Authorities are “ignoring” sizable stashes of “forked” cryptocurrencies when they make bitcoin seizures from criminals, according to research from blockchain analytics and RegTech company Coinfirm.
- In a blog post Friday, Coinfirm said it has found "substantial funds" left in wallets by government agencies that may still be accessible by criminals.
- The post cites as an example the recent seizure by the U.S. Justice Department of over $1 billion in bitcoin said to have been hacked from defunct dark market Silk Road.
- An anonymous character, "Individual X," is said to have helped the DoJ obtain access to the wallet and in return walked away with no charges.
- However, Coinfirm said it tracked the funds to other wallets for cryptocurrencies that were forked from bitcoin and found that these funds have not been seized.
- Forking is when a blockchain splits into two different versions, sometimes creating a new cryptocurrency in the process.

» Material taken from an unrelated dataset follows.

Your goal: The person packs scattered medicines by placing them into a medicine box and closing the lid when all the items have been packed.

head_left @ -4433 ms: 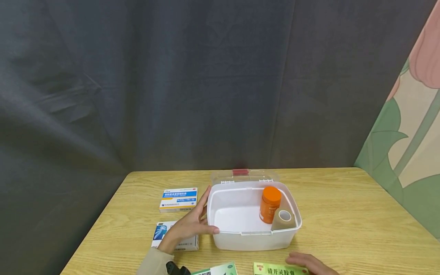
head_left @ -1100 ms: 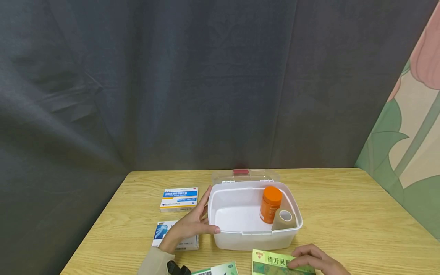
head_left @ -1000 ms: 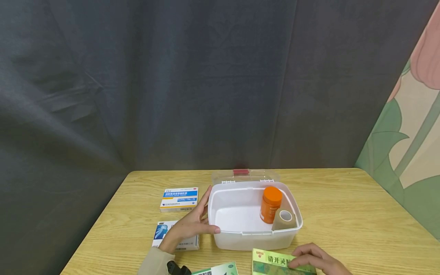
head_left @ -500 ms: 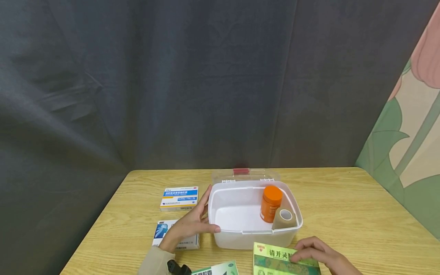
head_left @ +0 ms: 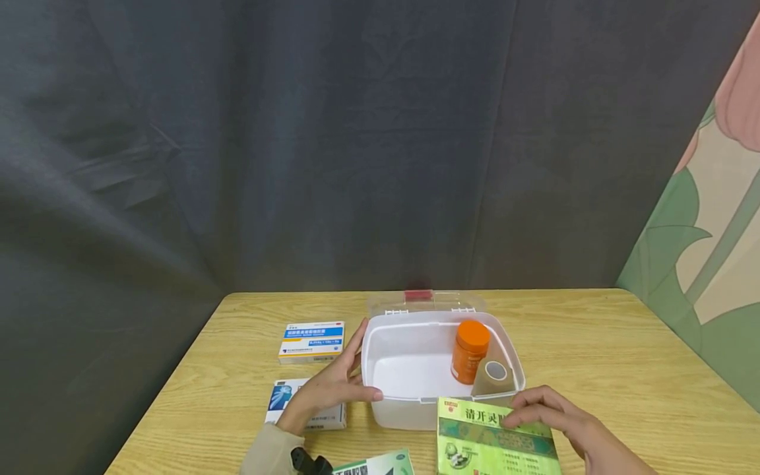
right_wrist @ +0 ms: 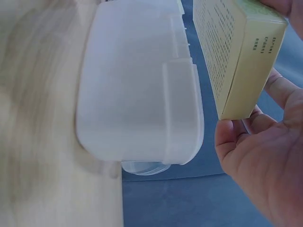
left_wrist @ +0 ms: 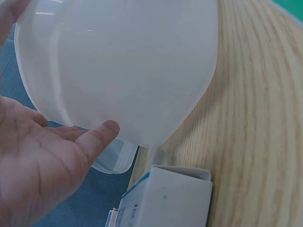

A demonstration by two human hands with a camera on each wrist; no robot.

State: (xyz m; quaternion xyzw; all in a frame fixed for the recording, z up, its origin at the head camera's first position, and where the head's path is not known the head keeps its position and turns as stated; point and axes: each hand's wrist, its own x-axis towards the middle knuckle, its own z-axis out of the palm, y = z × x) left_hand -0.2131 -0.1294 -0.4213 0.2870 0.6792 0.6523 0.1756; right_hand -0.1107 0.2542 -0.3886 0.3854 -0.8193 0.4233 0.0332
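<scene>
A white plastic box (head_left: 404, 414) stands with its clear lid (head_left: 388, 303) folded back. My left hand (head_left: 329, 389) holds its left end, thumb at the front corner and fingers toward the back one; the left wrist view shows fingers against the box's wall (left_wrist: 132, 71). Inside, on the right, stand an orange bottle (head_left: 468, 356) and a brown tape roll (head_left: 487, 386). In front, my right hand (head_left: 561, 415) grips a green medicine box (head_left: 475, 432) by its right side, thumb on the printed face. The right wrist view has this medicine box (right_wrist: 253, 61) raised, fingers beneath its lower edge.
Left of the plastic box lie a blue-and-white medicine box (head_left: 311, 343) and a second white one (head_left: 329, 419), partly behind my left wrist. Another green-and-white carton (head_left: 380, 465) lies at the frame's bottom edge. A dark curtain (head_left: 356, 145) hangs behind the wooden table (head_left: 594, 356).
My right hand has come from touching the green medicine box to gripping it, lifting and tilting it up toward the plastic box's front wall. The left hand keeps its hold.
</scene>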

- Coinfirm said it had found wallets related to the Silk Road assets for the forked coins bitcoin private, bitcoin diamond and super bitcoin, which together contain a total of $387,000 in those cryptocurrencies.
- "Whoever has access to the private keys of the main wallet, would still have access to these funds," Coinfirm said.
- The company said it has further found "dozens of cases" in which authorities may have left funds accessible to suspects "instead of properly accounting for and seizing those assets."